» Input data:
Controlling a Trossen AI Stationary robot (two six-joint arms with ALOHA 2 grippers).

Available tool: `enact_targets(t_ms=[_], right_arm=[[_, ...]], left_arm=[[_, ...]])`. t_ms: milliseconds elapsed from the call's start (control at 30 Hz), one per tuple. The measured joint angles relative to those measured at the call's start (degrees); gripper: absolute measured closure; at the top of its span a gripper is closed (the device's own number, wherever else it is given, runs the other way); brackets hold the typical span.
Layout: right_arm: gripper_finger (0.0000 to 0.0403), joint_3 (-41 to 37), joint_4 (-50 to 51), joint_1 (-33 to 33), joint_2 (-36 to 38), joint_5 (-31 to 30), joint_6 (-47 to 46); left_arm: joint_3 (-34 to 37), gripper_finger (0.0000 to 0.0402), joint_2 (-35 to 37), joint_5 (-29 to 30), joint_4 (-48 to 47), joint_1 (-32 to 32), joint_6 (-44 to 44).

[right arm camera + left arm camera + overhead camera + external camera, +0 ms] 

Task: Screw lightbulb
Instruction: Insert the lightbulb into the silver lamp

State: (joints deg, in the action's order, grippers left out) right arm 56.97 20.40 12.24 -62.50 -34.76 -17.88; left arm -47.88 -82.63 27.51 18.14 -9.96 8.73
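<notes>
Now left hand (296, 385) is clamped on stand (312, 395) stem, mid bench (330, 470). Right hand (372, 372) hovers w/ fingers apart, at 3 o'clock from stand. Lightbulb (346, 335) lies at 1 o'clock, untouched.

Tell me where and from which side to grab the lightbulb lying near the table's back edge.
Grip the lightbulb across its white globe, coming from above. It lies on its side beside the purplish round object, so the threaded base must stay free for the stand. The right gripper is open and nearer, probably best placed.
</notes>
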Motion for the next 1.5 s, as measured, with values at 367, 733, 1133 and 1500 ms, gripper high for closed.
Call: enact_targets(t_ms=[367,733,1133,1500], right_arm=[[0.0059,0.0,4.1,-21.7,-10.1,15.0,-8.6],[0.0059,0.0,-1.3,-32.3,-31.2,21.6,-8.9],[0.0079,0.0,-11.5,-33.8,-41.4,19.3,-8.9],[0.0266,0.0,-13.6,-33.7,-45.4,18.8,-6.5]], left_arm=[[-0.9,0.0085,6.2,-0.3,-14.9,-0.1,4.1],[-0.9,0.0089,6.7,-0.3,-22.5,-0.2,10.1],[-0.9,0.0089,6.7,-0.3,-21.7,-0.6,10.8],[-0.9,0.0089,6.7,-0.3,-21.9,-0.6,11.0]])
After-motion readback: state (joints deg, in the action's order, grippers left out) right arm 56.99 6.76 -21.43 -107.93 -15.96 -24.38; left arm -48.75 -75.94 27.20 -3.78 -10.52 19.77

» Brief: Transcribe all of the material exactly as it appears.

» Answer space:
Controlling a Trossen AI Stationary robot (two six-joint arms with ALOHA 2 grippers).

Available tool: `enact_targets(t_ms=[_], right_arm=[[_, ...]], left_arm=[[_, ...]])`. t_ms: milliseconds elapsed from the call's start (control at 30 Hz), one per tuple. The measured joint angles relative to those measured at the call's start (degrees); gripper: absolute measured closure; at the top of its span a gripper is closed (the device's own number, wherever else it is given, runs the other way); brackets hold the typical span.
Layout: right_arm: gripper_finger (0.0000 to 0.0403), joint_3 (-41 to 37), joint_4 (-50 to 51), joint_1 (-33 to 33), joint_2 (-36 to 38), joint_5 (-31 to 30), joint_6 (-47 to 46); left_arm: joint_3 (-34 to 37), gripper_finger (0.0000 to 0.0402), joint_2 (-35 to 37), joint_5 (-29 to 30), joint_4 (-48 to 47), joint_1 (-32 to 32), joint_6 (-44 to 44).

[right arm camera + left arm camera + overhead camera + external camera, +0 ms] 

Task: Screw lightbulb
Instruction: Insert the lightbulb into the silver lamp

State: (joints deg, in the action's order, grippers left out) right arm 56.97 20.40 12.24 -62.50 -34.76 -17.88; left arm -47.88 -82.63 27.51 18.14 -9.96 8.73
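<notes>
Now left hand (296, 385) is clamped on stand (312, 395) stem, mid bench (330, 470). Right hand (372, 372) hovers w/ fingers apart, at 3 o'clock from stand. Lightbulb (346, 335) lies at 1 o'clock, untouched.

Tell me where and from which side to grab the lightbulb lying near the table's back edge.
Grip the lightbulb across its white globe, coming from above. It lies on its side beside the purplish round object, so the threaded base must stay free for the stand. The right gripper is open and nearer, probably best placed.
</notes>
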Motion for the next 1.5 s, as measured, with values at 367, 733, 1133 and 1500 ms, gripper high for closed.
Call: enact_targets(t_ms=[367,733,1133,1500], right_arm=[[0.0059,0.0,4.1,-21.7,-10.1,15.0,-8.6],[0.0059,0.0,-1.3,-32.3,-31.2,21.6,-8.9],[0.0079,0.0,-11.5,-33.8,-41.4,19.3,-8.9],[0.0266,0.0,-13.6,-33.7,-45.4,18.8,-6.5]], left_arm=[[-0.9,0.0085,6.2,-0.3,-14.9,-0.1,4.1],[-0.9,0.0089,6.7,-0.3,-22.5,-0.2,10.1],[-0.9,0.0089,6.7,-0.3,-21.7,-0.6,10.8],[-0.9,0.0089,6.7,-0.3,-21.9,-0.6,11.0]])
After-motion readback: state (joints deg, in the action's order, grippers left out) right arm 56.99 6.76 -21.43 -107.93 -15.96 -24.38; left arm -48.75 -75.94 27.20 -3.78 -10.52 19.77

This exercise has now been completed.